[[ Data for processing open ]]
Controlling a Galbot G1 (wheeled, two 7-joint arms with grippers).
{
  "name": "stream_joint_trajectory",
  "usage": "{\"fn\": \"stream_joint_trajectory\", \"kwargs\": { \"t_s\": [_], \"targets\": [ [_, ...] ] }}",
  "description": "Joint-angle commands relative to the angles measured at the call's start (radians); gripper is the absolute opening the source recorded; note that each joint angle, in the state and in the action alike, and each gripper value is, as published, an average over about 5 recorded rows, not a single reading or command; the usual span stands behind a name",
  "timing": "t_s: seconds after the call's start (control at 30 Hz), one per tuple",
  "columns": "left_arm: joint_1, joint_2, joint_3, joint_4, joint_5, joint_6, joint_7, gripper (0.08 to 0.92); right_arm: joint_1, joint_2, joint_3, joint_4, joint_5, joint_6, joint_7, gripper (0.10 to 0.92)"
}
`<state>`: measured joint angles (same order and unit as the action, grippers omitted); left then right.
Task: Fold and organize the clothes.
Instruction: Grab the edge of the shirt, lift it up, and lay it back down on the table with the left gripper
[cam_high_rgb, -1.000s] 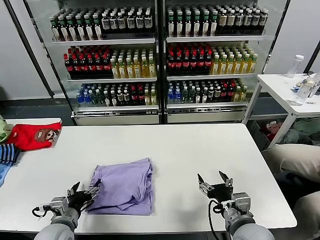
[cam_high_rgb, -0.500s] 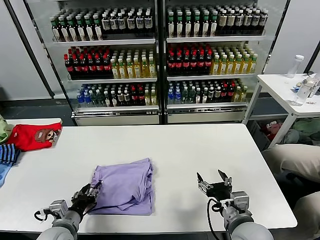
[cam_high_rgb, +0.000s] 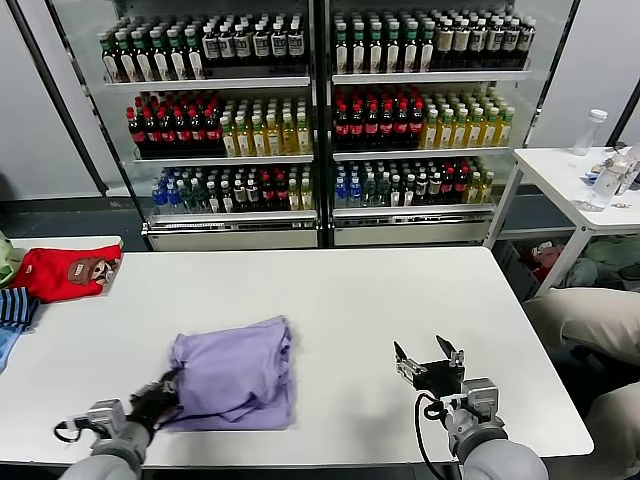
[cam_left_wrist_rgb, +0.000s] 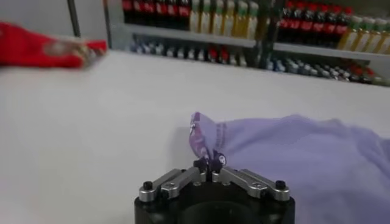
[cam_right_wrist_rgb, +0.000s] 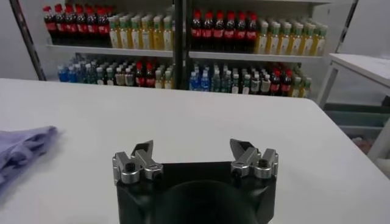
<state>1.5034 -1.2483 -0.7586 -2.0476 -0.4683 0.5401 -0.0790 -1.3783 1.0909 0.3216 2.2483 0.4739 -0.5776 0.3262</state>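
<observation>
The clothes, a folded lavender-purple T-shirt (cam_high_rgb: 232, 375), lie on the white table (cam_high_rgb: 350, 300) near its front edge, left of centre. My left gripper (cam_high_rgb: 165, 392) is shut on the shirt's near-left corner. In the left wrist view the pinched fabric (cam_left_wrist_rgb: 204, 137) stands up in a small peak above the left gripper (cam_left_wrist_rgb: 208, 164), and the rest of the shirt (cam_left_wrist_rgb: 304, 164) spreads away beyond it. My right gripper (cam_high_rgb: 428, 362) hovers over bare table to the right of the shirt, open and holding nothing; the right wrist view shows the right gripper (cam_right_wrist_rgb: 194, 152) with its jaws wide apart.
A red garment with a brown cartoon face (cam_high_rgb: 68, 270) and a blue striped cloth (cam_high_rgb: 14, 310) lie at the table's far left. Drink coolers (cam_high_rgb: 320, 120) stand behind the table. A small white side table (cam_high_rgb: 585, 185) with a bottle stands at the right.
My left gripper has shut on the shirt's near-left corner and drawn it left, sliding the whole shirt a little leftward. The right arm has stayed put.
</observation>
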Motion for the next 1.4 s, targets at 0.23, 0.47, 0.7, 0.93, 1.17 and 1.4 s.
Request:
{"fn": "stream_joint_trajectory", "kwargs": {
  "t_s": [0.23, 0.47, 0.7, 0.93, 1.17, 1.4],
  "targets": [
    [0.015, 0.288, -0.528, -0.039, 0.083, 0.040, 0.194, 0.090, 0.032, 0.012, -0.014, -0.019, 0.002, 0.000, -0.005, 0.823],
    [0.000, 0.075, -0.058, -0.239, 0.139, 0.042, 0.181, 0.090, 0.027, 0.010, -0.014, -0.022, -0.001, 0.000, -0.004, 0.823],
    [-0.007, -0.201, 0.543, -0.296, 0.286, 0.037, 0.138, 0.090, 0.009, 0.010, -0.009, -0.020, -0.008, 0.000, -0.002, 0.823],
    [-0.137, -0.346, 0.627, -0.063, 0.356, -0.073, 0.116, 0.090, -0.003, 0.006, -0.007, -0.006, -0.016, 0.000, -0.003, 0.823],
    [-0.216, -0.336, 0.575, -0.036, 0.322, -0.162, 0.075, 0.228, 0.014, -0.017, 0.005, 0.002, -0.010, 0.000, -0.007, 0.823],
    [-0.169, -0.147, 0.293, -0.142, 0.374, -0.353, 0.135, 0.427, 0.086, -0.027, -0.011, -0.039, 0.006, 0.003, -0.035, 0.823]
  ]
}}
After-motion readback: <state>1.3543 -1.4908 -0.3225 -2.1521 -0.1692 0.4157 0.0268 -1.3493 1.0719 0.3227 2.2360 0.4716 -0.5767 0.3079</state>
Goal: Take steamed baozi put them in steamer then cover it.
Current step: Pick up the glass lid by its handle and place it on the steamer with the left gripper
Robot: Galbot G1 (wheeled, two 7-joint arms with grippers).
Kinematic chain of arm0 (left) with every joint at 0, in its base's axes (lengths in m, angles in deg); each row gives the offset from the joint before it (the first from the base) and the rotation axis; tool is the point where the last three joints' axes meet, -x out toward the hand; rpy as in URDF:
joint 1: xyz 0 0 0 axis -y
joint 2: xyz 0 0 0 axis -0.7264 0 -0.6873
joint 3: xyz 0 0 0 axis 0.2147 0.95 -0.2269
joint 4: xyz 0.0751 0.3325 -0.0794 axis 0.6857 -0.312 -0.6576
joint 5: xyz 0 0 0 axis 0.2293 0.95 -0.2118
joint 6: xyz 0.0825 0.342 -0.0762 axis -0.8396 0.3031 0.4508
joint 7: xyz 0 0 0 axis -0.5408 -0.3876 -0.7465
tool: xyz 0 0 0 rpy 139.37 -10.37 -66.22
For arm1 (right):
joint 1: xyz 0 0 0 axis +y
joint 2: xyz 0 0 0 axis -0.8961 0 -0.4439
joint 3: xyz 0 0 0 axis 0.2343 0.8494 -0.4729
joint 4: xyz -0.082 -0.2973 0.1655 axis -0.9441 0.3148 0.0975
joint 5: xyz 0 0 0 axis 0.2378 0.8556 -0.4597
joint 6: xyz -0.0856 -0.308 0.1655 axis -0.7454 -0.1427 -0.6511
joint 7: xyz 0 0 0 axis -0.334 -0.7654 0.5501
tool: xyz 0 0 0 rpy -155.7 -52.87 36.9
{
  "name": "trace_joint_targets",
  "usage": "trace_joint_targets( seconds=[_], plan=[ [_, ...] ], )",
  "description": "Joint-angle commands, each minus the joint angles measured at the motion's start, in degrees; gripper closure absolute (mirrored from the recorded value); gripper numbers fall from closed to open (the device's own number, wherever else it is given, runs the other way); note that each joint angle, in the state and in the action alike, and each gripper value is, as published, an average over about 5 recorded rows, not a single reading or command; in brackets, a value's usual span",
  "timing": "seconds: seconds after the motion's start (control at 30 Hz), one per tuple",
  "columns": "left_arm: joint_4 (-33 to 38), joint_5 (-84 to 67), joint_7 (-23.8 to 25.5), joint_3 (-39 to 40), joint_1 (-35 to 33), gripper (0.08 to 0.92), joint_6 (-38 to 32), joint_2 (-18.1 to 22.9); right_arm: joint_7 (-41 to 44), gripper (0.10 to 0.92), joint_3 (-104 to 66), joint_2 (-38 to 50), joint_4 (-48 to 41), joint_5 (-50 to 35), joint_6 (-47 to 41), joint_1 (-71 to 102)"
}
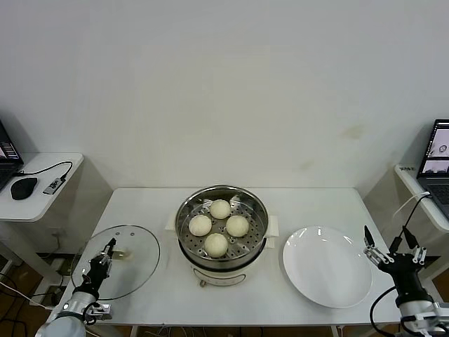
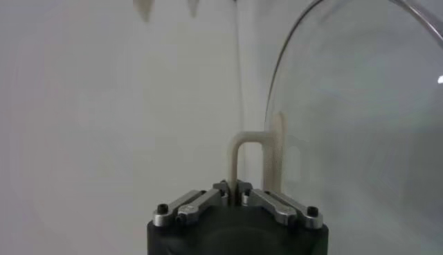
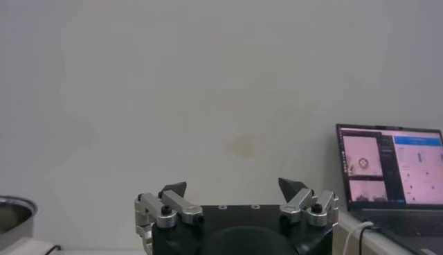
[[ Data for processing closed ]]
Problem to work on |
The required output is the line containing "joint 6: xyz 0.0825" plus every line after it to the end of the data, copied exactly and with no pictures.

Output for this exercise |
joint 6: xyz 0.0825 0.342 -0.0762 axis -0.8396 0.3031 0.4508
joint 7: xyz 0 0 0 axis -0.5408 -0.3876 -0.7465
tool: xyz 0 0 0 rpy 139.37 -10.37 -66.22
For arm1 (right):
joint 1: xyz 0 0 0 axis +y
joint 2: xyz 0 0 0 axis -0.8961 0 -0.4439
joint 3: xyz 0 0 0 axis 0.2343 0.8494 -0.4729
joint 4: xyz -0.082 -0.2973 0.1655 axis -0.9441 0.3148 0.0975
joint 5: xyz 0 0 0 axis 0.2378 0.8556 -0.4597
joint 6: xyz -0.0856 -0.308 0.1655 axis -0.7454 -0.1427 -0.6511
joint 7: xyz 0 0 0 axis -0.334 -0.7654 0.5501
tool: xyz 0 0 0 rpy -155.7 -52.87 36.9
{
  "name": "trace_joint_targets",
  "usage": "trace_joint_targets( seconds=[_], plan=[ [_, ...] ], )",
  "description": "Joint-angle commands, each minus the joint angles measured at the motion's start, in degrees; gripper closure absolute (mirrored from the recorded value); gripper numbers fall from closed to open (the device's own number, wherever else it is given, runs the other way); note that each joint angle, in the state and in the action alike, and each gripper value is, as published, an average over about 5 recorded rows, not a single reading or command; in brackets, a value's usual span",
  "timing": "seconds: seconds after the motion's start (control at 30 Hz), one per tuple",
  "columns": "left_arm: joint_4 (-33 to 38), joint_5 (-84 to 67), joint_7 (-23.8 to 25.5), joint_3 (-39 to 40), joint_1 (-35 to 33), gripper (0.08 to 0.92), joint_6 (-38 to 32), joint_2 (-18.1 to 22.9); right_arm: joint_7 (-41 to 44), gripper (0.10 to 0.92), joint_3 (-104 to 66), joint_2 (-38 to 50), joint_4 (-48 to 41), joint_5 (-50 to 35), joint_6 (-47 to 41), joint_1 (-71 to 102)"
}

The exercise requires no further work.